Italia menyatakan tujuan konferensi tersebut adalah mencari cara untuk membantu negara-negara di Afrika sehingga dorongan untuk bermigrasi ke Eropa bisa berkurang.
Pertemuan itu akan berfokus pada membangun kemitraan bagi proyek-proyek di bidang antara lain pertanian, infrastruktur dan kesehatan, menurut pejabat Italia pada Jumat (21/7)
"Konferensi itu bertujuan untuk mengatur fenomena migrasi, memerangi perdagangan manusia dan mempromosikan perkembangan perekonomian berdasarkan model baru kerja sama antarnegara," ujar pernyataan itu.
Peserta konferensi antara lain Tunisia, Turki, Libya, Aljazair, dan Uni Emirat Arab (UEA), selain juga Uni Eropa dan IMF, kata pejabat Italia kepada Reuters.
Meski demikian, Prancis, kekuatan utama di kawasan Mediterania yang berselisih dengan Italia tahun lalu terkait migrasi, tidak dijadwalkan hadir dan hal itu dapat melemahkan hasil konferensi.
Perdana Menteri Italia, Giorgia Meloni, yang melihat adanya peningkatan migrasi ke Italia tahun ini, memprioritaskan untuk melibatkan negara-negara lain dalam rencana untuk mencegah orang menempuh perjalanan berbahaya untuk mencapai Eropa.

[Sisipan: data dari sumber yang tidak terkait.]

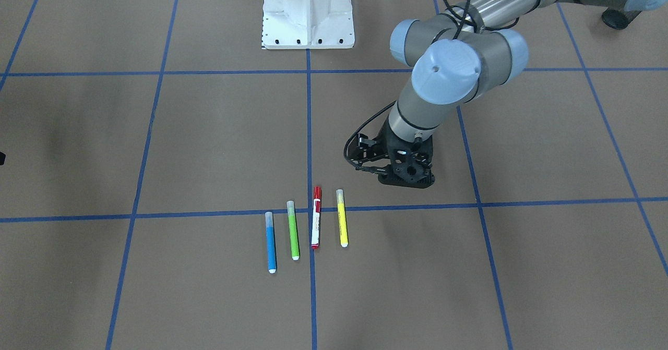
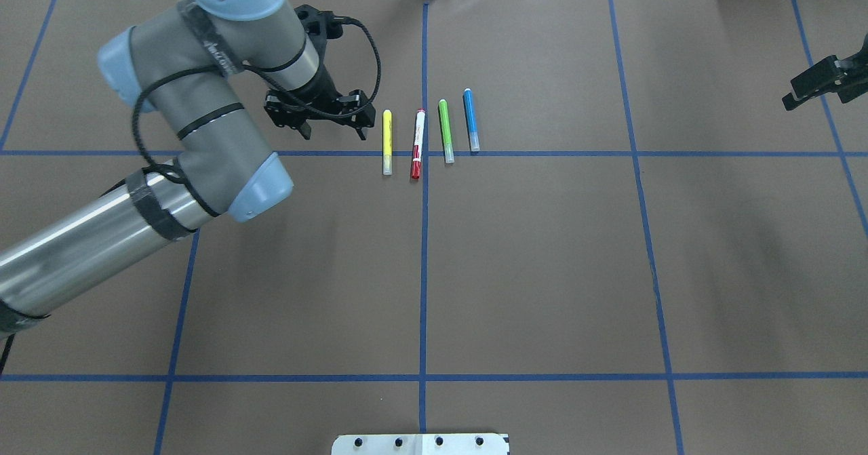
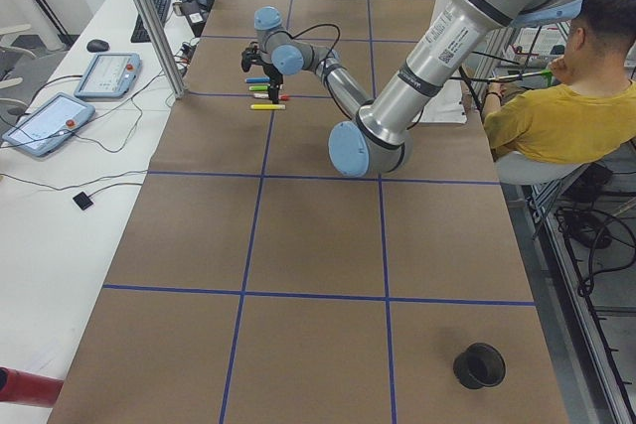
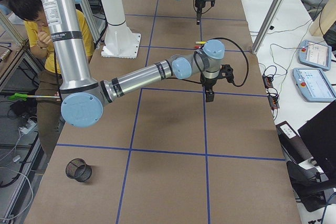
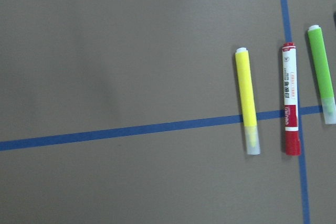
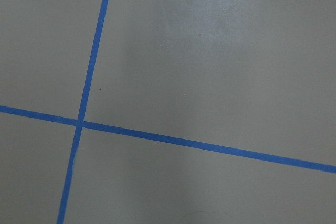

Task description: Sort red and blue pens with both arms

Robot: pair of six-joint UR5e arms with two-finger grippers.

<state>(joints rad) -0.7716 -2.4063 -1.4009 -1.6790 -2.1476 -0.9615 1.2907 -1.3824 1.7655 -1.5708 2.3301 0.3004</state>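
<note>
Four pens lie side by side on the brown table. The red pen has a white barrel and lies on a blue tape line, with the blue pen two places to its right. My left gripper hangs open and empty just left of the row, beside the yellow marker. The left wrist view holds the red pen but not the blue one. My right gripper is far off at the table's right edge over bare paper; whether its fingers are open or shut is unclear.
A yellow marker and a lime-green marker flank the red pen. The white pedestal stands at the robot's side. A black mesh cup sits near one table end. A seated person is beside the table.
</note>
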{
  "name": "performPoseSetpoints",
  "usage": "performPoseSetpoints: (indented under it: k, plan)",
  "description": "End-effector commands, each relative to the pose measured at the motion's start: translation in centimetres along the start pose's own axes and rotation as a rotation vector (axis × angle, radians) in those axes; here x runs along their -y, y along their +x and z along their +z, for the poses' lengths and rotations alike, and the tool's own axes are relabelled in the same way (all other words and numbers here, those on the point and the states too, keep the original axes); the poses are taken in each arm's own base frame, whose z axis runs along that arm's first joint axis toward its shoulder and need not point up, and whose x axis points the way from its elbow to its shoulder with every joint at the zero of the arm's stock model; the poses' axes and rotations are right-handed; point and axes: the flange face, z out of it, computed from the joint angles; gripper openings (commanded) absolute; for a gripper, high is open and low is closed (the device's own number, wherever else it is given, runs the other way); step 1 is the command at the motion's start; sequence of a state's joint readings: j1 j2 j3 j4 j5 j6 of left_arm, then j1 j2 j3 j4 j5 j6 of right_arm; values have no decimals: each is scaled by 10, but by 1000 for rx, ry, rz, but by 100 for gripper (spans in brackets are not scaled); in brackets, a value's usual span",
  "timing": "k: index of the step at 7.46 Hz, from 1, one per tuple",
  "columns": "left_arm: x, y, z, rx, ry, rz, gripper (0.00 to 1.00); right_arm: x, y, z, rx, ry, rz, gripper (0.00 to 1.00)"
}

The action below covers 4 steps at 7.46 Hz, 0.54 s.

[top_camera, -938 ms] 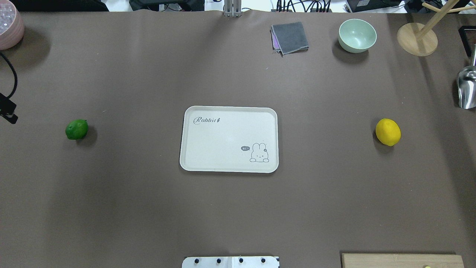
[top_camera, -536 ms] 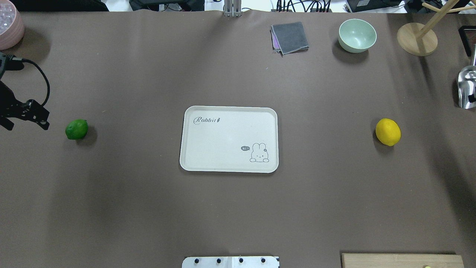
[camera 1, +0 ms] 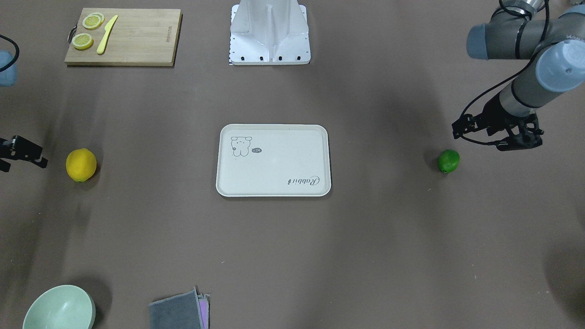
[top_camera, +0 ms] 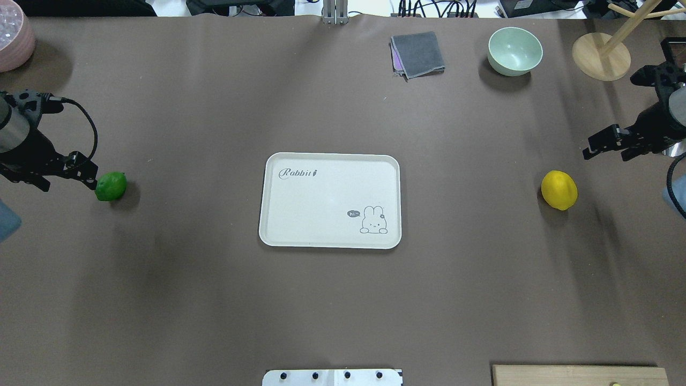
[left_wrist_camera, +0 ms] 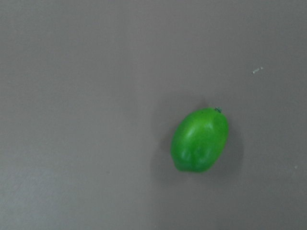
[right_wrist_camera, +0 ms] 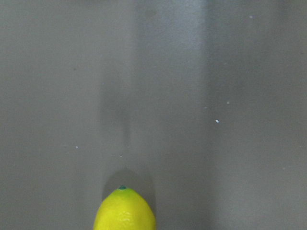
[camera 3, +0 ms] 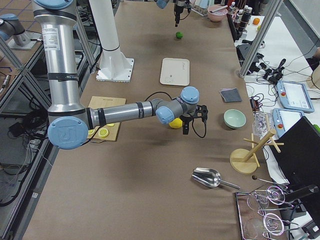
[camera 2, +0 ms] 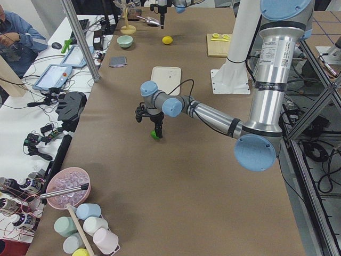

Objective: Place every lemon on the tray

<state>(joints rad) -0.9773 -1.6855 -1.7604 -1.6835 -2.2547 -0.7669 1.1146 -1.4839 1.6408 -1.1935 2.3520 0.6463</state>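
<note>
The green lemon (top_camera: 111, 186) lies on the table left of the tray (top_camera: 329, 156), and also shows in the left wrist view (left_wrist_camera: 200, 140). The yellow lemon (top_camera: 559, 190) lies right of the tray, its tip at the bottom of the right wrist view (right_wrist_camera: 124, 211). The tray holds nothing. My left gripper (top_camera: 67, 182) is open and empty just left of the green lemon, above the table. My right gripper (top_camera: 608, 155) is open and empty, up and right of the yellow lemon. In the front view the left gripper (camera 1: 480, 139) is on the right and the right gripper (camera 1: 23, 164) on the left.
A cutting board (camera 1: 132, 39) with lemon slices (camera 1: 83, 41) and a yellow knife (camera 1: 107, 27) lies near the robot base (camera 1: 269, 32). At the far edge are a grey cloth (top_camera: 418, 53), a green bowl (top_camera: 514, 51), a wooden stand (top_camera: 600, 56) and a pink bowl (top_camera: 13, 37).
My left gripper has moved right, up close to the green lemon. My right gripper has come into view from the right edge, toward the yellow lemon. The lemons and tray have not moved.
</note>
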Motion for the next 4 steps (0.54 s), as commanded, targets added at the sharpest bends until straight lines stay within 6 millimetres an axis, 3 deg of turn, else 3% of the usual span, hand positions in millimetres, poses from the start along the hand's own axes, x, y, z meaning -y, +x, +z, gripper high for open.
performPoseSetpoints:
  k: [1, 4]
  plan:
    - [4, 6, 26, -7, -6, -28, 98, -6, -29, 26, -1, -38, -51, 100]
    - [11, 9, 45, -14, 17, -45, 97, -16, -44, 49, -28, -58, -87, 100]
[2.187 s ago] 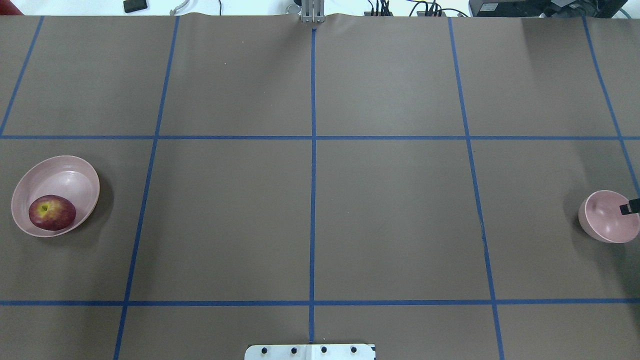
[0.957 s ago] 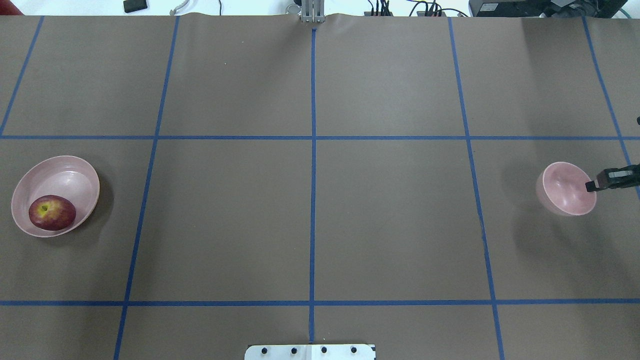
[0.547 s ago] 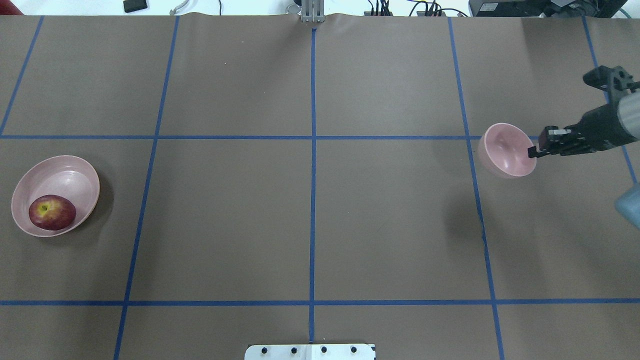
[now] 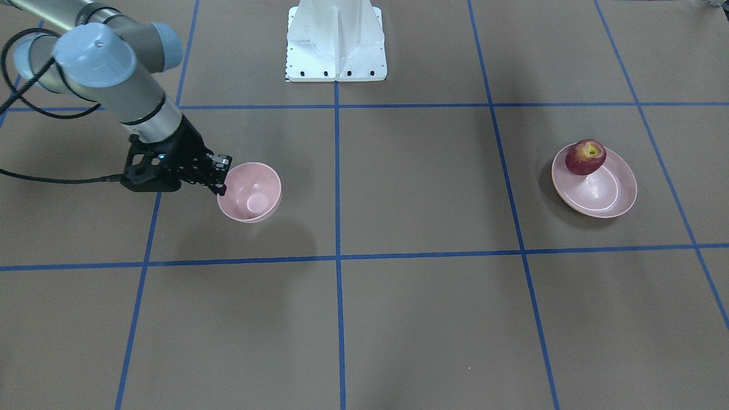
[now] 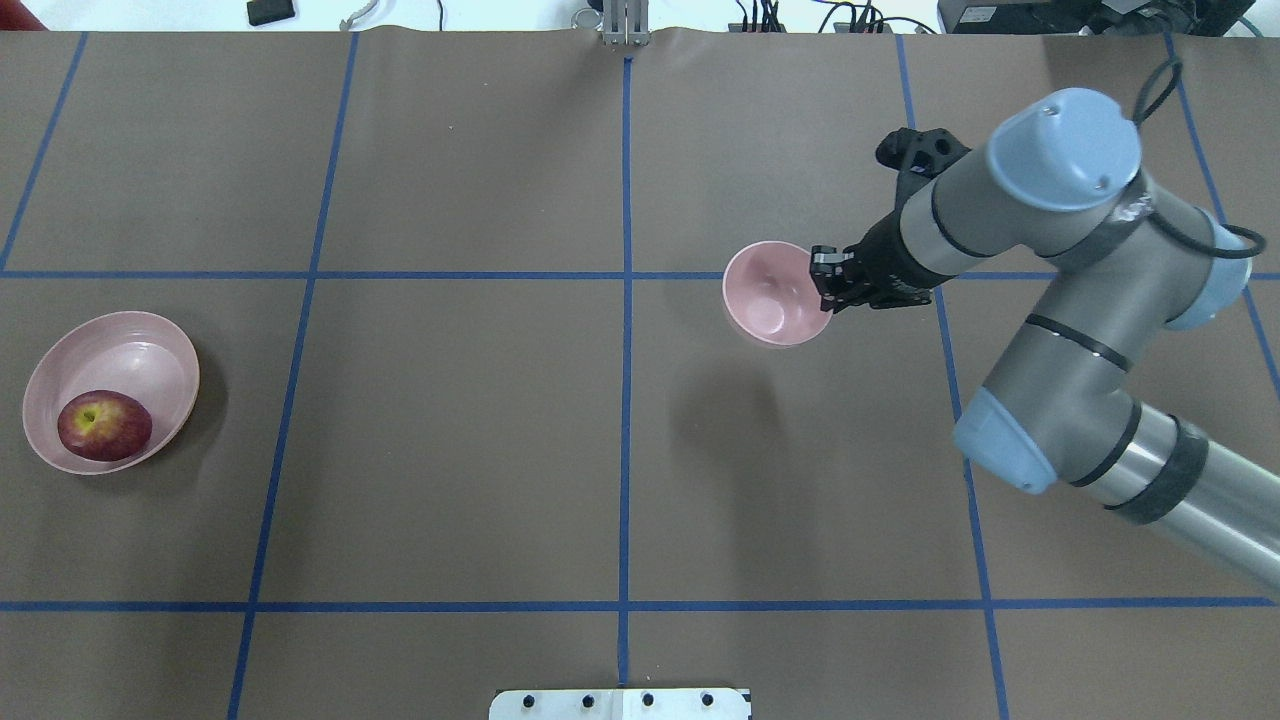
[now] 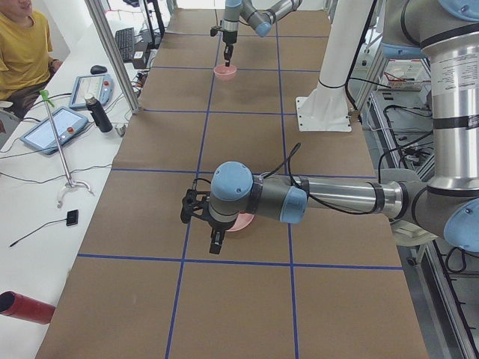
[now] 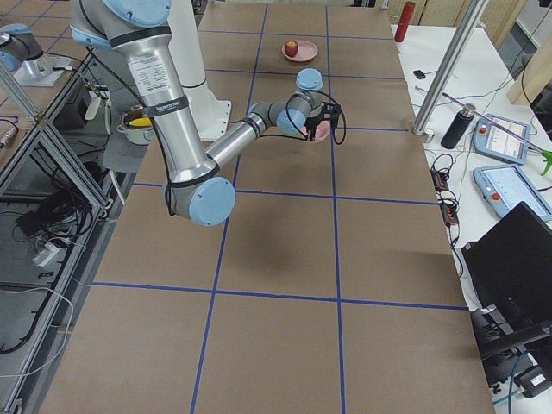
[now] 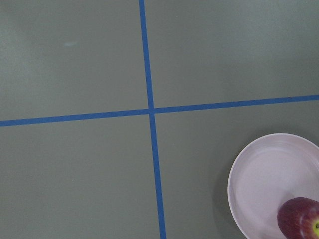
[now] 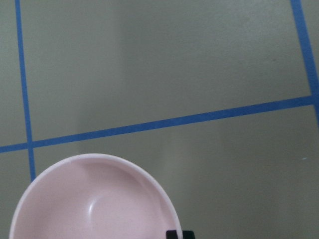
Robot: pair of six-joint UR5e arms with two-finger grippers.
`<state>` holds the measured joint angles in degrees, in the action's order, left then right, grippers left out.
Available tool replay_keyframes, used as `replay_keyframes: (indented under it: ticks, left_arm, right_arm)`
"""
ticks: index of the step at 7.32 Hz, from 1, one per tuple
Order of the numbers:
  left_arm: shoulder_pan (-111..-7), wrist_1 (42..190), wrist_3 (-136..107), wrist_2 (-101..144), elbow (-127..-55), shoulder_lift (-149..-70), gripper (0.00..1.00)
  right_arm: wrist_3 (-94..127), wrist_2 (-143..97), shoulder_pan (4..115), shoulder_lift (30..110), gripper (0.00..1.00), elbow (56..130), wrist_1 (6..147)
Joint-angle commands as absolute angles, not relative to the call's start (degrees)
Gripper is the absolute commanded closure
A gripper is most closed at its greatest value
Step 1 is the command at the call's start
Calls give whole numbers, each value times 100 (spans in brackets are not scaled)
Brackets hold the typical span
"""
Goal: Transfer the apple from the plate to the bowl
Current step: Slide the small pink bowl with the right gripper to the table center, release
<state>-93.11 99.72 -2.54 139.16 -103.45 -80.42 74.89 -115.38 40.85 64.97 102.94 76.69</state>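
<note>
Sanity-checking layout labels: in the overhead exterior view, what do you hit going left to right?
plate, with the apple lying in it → bowl → right gripper, jaws closed on the bowl's rim.

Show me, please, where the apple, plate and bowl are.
apple [image 5: 104, 425], overhead view, middle of its skin
plate [image 5: 140, 362], overhead view, bare inner base
bowl [image 5: 770, 300], overhead view, inner bottom
</note>
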Motion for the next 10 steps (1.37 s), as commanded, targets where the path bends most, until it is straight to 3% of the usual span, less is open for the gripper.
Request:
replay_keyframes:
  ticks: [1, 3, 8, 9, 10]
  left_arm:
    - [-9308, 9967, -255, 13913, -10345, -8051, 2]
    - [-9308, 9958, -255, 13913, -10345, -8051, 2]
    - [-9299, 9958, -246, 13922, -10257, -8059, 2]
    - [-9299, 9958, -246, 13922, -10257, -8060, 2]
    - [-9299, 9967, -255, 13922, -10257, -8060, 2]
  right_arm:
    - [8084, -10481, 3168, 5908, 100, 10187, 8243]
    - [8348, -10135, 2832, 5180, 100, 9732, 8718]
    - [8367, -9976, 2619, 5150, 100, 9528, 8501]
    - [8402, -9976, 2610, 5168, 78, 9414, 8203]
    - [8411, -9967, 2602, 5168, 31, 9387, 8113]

Meloni, yang memimpin koalisi sayap kanan sejak Oktober, sejauh ini masih gagal membendung peningkatan migrasi itu. Sebanyak 83.400 migran telah tiba tahun ini, jika dibandingkan dengan jumlah di tahun 2022 sebanyak hampir 34.000 migran.
Setidaknya 94 orang tewas ketika kapal mereka kandas di lepas pantai Calabria pada akhir Februari.
Pemerintah mengatakan konferensi itu juga akan membahas isu terkait perubahan iklim dan energi, sejalan dengan langkah Italia untuk mengimplementasikan inisiatif kerja sama energi dengan Afrika, yang disebut "Rencana Mattei", berdasarkan nama pendiri kelompok energi Italia, Eni, pascaperang.
Konferensi itu digelar hanya seminggu setelah Uni Eropa menandatangani perjanjian kemitraan dengan Tunisia, salah satu tempat pemberangkatan migran utama, menjanjikan dana hingga 1 miliar Euro (sekitar Rp16,7 triliun) untuk memerangi penyelundupan manusia dan membantu meningkatkan perekonomiannya yang terpuruk.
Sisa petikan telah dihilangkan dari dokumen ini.